TASK REQUIREMENTS ▸ Each line of the data below from the one holding "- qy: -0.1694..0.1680" to the one holding "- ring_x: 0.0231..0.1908", inclusive, is to be reproduced exactly; no other line belongs in the answer.

Dataset entries
++++++++

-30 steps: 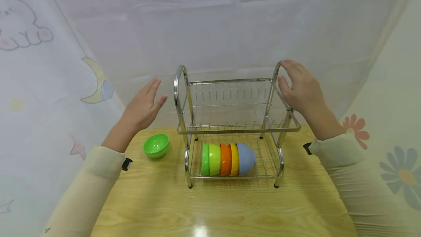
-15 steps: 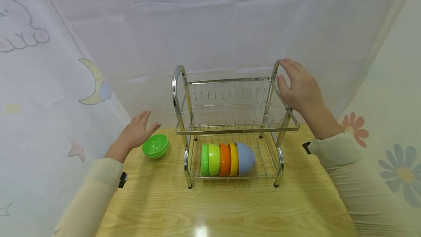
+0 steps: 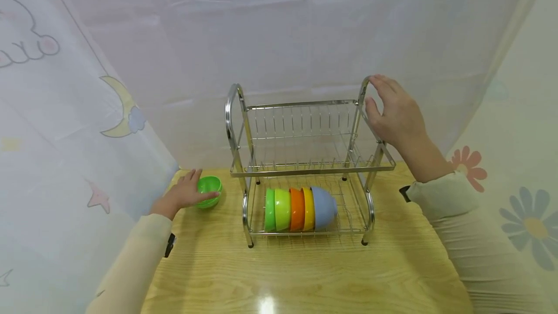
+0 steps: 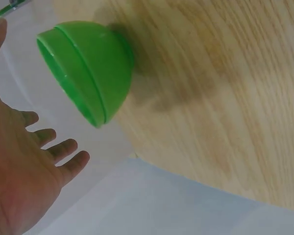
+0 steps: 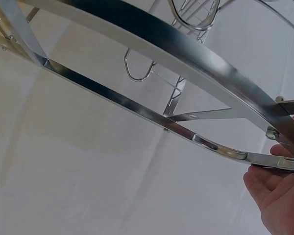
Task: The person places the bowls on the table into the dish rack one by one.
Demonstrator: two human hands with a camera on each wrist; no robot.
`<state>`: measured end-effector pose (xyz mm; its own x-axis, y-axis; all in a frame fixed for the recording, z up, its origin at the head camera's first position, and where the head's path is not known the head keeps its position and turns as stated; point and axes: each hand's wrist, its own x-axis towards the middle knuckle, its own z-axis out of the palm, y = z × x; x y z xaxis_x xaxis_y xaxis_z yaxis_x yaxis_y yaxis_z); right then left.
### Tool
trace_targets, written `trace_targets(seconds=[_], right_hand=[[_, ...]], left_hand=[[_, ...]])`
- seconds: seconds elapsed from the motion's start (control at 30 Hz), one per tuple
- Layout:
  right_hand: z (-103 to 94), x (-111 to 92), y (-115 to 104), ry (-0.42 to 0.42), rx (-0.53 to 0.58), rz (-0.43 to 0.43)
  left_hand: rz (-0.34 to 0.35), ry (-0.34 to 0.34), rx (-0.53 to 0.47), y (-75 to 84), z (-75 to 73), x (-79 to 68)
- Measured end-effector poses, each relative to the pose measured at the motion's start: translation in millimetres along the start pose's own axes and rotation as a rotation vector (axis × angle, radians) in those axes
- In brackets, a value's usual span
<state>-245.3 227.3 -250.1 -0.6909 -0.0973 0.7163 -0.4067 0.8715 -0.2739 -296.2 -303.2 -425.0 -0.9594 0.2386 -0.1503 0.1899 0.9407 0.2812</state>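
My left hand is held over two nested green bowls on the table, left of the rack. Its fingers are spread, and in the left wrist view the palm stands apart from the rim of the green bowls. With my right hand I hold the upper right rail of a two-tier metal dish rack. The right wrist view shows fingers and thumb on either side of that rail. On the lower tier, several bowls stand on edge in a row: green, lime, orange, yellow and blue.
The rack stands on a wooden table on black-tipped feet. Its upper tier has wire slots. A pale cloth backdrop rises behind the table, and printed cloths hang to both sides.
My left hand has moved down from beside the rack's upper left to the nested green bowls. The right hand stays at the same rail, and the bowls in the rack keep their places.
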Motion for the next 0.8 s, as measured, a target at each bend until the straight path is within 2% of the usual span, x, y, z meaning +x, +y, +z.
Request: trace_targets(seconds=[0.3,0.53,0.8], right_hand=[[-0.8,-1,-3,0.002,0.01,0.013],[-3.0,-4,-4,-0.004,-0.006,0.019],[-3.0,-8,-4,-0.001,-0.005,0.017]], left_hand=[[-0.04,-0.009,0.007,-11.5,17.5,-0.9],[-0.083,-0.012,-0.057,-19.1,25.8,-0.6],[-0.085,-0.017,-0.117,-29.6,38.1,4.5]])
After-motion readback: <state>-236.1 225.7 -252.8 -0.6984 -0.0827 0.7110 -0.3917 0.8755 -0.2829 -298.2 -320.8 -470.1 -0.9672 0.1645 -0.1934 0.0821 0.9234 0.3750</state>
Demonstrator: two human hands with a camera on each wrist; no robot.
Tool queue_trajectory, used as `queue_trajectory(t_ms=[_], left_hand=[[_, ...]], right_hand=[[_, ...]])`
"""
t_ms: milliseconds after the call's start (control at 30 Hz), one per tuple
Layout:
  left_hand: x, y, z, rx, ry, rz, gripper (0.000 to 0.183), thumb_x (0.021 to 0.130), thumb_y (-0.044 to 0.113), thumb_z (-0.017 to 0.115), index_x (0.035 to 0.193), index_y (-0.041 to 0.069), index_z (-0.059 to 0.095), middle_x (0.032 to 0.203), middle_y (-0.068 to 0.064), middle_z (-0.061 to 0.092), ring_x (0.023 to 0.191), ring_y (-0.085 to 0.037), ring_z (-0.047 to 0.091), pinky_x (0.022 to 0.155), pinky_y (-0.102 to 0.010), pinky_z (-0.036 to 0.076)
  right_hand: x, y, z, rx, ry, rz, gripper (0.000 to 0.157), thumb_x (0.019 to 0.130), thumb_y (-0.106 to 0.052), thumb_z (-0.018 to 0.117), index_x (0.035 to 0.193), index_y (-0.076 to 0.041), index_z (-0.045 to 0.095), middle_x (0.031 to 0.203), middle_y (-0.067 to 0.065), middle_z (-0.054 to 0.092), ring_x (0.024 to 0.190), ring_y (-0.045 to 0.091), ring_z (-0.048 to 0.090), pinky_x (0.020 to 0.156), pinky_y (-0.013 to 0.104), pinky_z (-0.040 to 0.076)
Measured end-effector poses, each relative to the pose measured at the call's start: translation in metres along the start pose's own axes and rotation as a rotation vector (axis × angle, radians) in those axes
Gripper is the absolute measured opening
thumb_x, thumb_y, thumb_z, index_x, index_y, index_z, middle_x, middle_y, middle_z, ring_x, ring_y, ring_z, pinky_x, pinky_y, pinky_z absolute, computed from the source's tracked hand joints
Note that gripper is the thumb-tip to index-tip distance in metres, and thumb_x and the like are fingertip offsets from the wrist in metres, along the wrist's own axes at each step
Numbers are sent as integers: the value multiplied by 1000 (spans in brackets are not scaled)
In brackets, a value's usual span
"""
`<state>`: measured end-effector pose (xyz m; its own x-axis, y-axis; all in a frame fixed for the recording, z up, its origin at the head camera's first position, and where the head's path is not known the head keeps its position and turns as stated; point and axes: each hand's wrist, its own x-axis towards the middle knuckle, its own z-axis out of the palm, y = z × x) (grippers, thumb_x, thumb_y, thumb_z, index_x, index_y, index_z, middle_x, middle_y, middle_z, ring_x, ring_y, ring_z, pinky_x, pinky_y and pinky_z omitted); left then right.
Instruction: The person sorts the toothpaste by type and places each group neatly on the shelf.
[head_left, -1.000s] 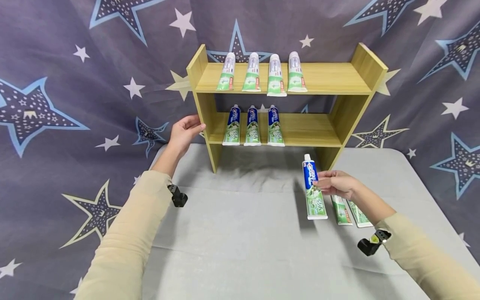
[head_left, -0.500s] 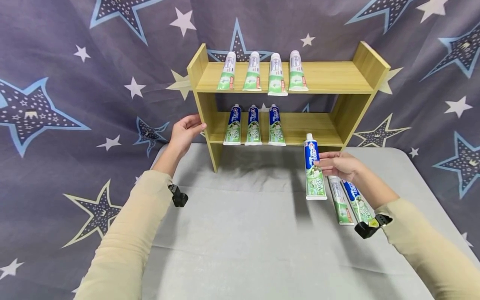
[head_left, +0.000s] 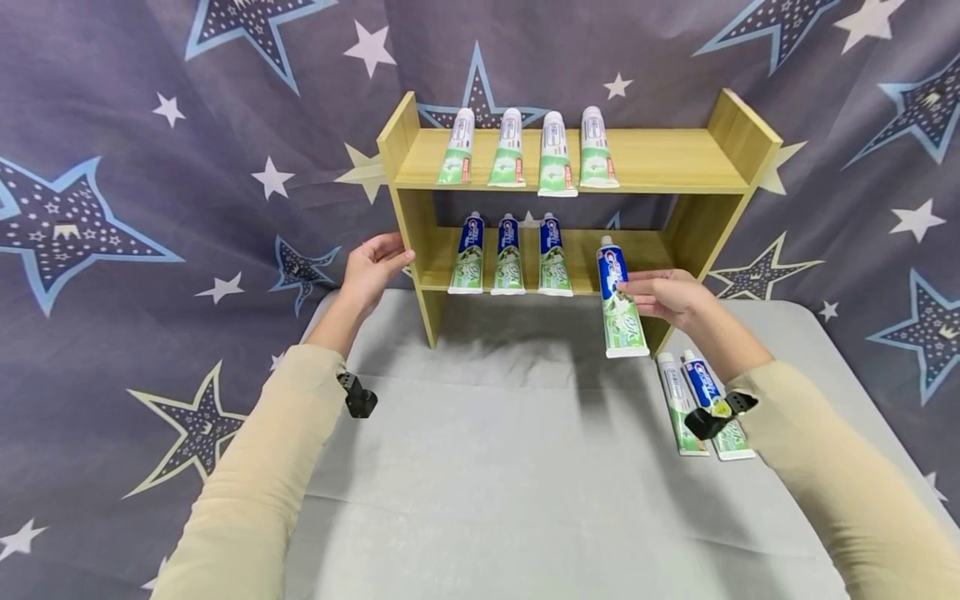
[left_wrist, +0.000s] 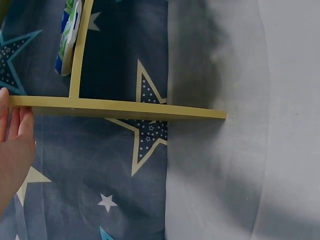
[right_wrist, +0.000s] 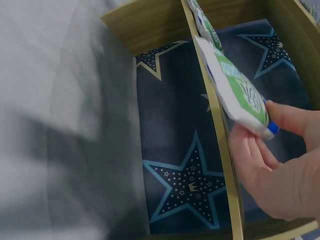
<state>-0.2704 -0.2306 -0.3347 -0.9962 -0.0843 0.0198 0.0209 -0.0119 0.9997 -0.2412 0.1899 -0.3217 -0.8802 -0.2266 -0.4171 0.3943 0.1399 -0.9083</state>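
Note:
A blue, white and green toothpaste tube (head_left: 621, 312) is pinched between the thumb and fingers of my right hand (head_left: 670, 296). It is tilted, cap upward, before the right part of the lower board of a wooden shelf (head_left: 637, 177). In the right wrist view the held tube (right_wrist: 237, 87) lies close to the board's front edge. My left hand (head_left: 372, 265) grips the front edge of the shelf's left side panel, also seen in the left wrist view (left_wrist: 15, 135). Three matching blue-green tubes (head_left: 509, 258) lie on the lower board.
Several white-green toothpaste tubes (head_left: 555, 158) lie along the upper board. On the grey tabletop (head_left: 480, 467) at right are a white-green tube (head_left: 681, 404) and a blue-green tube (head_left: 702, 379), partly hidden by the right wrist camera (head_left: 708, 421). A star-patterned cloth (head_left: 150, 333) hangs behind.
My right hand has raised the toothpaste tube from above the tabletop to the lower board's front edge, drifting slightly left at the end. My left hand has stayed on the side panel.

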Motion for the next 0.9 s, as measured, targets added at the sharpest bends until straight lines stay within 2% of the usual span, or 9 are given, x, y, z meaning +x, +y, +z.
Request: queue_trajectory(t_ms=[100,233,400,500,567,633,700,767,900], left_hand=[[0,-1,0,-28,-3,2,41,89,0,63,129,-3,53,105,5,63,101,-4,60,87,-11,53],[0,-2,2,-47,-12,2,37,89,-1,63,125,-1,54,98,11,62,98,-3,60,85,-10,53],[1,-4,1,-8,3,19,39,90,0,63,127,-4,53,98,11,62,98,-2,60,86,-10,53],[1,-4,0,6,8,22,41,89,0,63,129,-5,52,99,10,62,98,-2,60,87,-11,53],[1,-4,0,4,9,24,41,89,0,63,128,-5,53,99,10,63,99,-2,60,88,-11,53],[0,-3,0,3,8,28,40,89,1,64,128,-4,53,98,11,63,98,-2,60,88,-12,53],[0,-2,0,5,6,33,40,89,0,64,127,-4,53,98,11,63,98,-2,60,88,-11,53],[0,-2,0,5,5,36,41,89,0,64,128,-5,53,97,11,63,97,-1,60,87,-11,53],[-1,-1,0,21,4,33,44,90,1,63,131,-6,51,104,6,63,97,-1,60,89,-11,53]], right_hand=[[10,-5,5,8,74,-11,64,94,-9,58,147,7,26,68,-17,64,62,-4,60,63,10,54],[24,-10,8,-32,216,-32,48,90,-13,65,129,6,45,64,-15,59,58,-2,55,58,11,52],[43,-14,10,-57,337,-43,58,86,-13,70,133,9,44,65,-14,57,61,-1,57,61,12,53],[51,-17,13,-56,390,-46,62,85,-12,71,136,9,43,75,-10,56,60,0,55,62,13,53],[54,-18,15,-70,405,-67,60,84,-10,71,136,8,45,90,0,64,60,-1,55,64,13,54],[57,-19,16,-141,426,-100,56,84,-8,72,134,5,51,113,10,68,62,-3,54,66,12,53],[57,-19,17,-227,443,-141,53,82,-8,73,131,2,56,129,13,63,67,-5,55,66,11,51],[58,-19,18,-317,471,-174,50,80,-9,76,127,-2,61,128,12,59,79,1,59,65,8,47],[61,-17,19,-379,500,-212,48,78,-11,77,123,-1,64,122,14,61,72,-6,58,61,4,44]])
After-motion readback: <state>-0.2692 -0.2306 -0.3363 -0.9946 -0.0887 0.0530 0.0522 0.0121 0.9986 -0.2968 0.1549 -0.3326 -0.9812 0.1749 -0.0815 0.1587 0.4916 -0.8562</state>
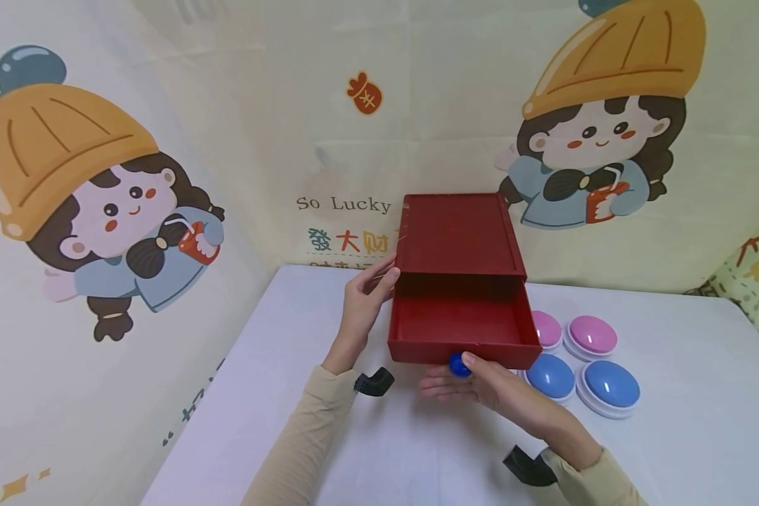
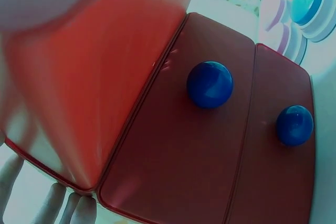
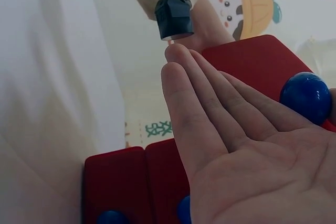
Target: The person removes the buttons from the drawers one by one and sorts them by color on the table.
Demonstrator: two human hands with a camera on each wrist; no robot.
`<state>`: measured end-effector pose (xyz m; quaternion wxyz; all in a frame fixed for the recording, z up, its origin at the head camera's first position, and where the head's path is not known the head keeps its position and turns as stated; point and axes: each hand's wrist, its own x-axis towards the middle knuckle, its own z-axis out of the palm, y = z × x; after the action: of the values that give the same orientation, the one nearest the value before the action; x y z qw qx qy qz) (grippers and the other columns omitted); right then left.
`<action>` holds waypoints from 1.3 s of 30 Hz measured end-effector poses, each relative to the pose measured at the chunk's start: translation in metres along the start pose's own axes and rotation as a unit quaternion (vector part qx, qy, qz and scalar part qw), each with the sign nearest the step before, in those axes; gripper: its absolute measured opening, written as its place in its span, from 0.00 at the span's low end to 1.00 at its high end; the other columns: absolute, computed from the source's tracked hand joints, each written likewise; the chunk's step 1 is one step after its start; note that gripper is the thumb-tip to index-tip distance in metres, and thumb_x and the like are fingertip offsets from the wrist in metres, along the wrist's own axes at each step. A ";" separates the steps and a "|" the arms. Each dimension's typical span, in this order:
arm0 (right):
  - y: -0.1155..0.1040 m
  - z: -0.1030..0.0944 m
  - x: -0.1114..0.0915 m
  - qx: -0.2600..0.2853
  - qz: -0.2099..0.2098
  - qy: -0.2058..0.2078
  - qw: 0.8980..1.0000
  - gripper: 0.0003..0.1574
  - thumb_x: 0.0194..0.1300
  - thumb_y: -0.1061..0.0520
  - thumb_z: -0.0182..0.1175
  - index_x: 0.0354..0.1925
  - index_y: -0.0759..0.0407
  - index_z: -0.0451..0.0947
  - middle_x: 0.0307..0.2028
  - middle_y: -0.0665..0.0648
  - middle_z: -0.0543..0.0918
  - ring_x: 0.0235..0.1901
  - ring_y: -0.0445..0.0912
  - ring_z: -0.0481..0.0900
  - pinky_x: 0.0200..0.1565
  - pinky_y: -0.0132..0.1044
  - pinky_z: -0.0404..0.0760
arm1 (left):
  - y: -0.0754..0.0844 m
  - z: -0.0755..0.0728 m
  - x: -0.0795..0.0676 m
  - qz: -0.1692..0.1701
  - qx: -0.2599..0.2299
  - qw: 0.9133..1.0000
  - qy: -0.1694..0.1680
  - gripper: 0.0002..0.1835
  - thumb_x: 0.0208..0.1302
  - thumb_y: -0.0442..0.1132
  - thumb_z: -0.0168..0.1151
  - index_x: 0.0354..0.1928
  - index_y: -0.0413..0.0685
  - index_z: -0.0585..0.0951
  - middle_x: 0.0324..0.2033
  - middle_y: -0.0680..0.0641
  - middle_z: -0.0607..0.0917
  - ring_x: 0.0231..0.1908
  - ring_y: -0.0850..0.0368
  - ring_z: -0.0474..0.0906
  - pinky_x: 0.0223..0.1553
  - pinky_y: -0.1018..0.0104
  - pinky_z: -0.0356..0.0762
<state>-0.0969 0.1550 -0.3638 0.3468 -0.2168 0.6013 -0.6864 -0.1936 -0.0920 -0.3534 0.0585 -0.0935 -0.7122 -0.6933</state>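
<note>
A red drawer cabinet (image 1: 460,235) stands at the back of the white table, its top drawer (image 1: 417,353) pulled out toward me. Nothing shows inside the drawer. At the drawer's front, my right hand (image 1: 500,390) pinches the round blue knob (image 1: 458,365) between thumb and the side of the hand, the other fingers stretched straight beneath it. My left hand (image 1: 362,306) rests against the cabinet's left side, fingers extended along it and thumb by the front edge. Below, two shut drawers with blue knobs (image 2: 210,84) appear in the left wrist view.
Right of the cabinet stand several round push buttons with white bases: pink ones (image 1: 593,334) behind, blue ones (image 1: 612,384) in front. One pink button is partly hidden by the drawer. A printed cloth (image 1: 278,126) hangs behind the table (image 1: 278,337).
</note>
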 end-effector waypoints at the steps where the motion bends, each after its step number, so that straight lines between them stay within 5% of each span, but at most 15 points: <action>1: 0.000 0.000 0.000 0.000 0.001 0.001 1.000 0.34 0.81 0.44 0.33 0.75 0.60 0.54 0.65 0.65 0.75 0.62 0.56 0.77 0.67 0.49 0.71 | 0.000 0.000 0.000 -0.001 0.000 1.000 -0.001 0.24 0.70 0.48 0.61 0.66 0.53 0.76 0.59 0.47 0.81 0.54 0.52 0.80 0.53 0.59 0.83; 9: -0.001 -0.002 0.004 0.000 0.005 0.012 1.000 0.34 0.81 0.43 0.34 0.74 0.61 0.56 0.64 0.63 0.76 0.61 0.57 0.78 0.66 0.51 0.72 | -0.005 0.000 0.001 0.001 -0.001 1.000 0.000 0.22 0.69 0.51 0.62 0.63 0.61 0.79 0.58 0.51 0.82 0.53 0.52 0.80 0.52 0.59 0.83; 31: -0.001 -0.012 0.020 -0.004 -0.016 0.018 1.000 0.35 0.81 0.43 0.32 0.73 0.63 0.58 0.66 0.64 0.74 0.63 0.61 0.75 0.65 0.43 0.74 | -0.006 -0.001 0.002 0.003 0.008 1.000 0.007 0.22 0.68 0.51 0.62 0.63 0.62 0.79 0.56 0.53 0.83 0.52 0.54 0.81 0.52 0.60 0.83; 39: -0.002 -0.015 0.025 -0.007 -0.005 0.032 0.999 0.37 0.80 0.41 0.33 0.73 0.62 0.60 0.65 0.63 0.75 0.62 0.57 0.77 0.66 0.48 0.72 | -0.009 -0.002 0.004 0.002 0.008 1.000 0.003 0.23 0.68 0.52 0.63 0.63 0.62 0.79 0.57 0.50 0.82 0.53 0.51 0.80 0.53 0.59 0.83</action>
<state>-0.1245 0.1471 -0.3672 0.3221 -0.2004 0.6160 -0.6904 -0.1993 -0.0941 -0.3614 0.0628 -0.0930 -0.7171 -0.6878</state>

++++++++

SOLVED EXERCISE ▸
  - qy: -0.1694..0.1680
  - gripper: 0.0002..0.1835
  - thumb_x: 0.0208..0.1302
  - thumb_y: -0.0442..0.1132
  - thumb_z: -0.0168..0.1151
  - index_x: 0.0354..0.1928
  - index_y: -0.0413..0.0685
  - index_z: -0.0585..0.0951
  - middle_x: 0.0324..0.2033
  - middle_y: -0.0680..0.0641
  - middle_z: -0.0607..0.0917
  - ring_x: 0.0231..0.1908

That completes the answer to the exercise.